5 And hope maketh not ashamed; because the love of God is shed abroad in our hearts by the Holy Ghost which is given unto us.
{Romans 5:1-5}Stephen's response that he's "okay" is a true response in so many ways. Even through our trials, we can be "okay." Our faith may be being tested, but we have peace through God and Jesus Christ. We can even "glory in tribulations" because those tribulations help us practice patience, gain experience, increase hope, and become even more faithful because of the outpouring we feel of God's love for us if we open our hearts to accept it as we continue to have patience and endure.
P.S. Dr.

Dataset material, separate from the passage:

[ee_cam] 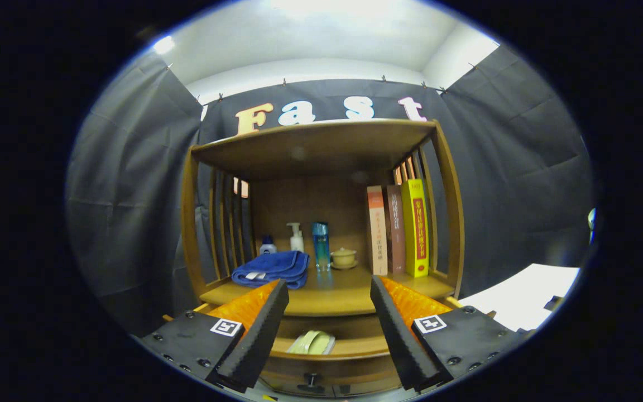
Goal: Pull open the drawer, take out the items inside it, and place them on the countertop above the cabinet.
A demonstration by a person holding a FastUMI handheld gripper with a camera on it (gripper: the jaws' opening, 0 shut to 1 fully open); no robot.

Naqvi checked out the possible hernia spot, reviewed all of my scans, and says everything looks clear. It could just be my bowels moving around, so we'll just keep an eye on it. I got a prescription for a wig, so I'll be picking that out hopefully this weekend. I'm supposed to really watch what I eat because weight gain can be a big problem. I found it interesting that she said that can actually be a sign that the chemo is working; the tumor is probably shrinking and the extra calories that it was burning up to grow are now adding to my weight gain. Weight loss used to happen with chemo, but now the opposite is true. Interesting stuff---hair loss, weight gain, fatigue--and I'm only 33 1/2!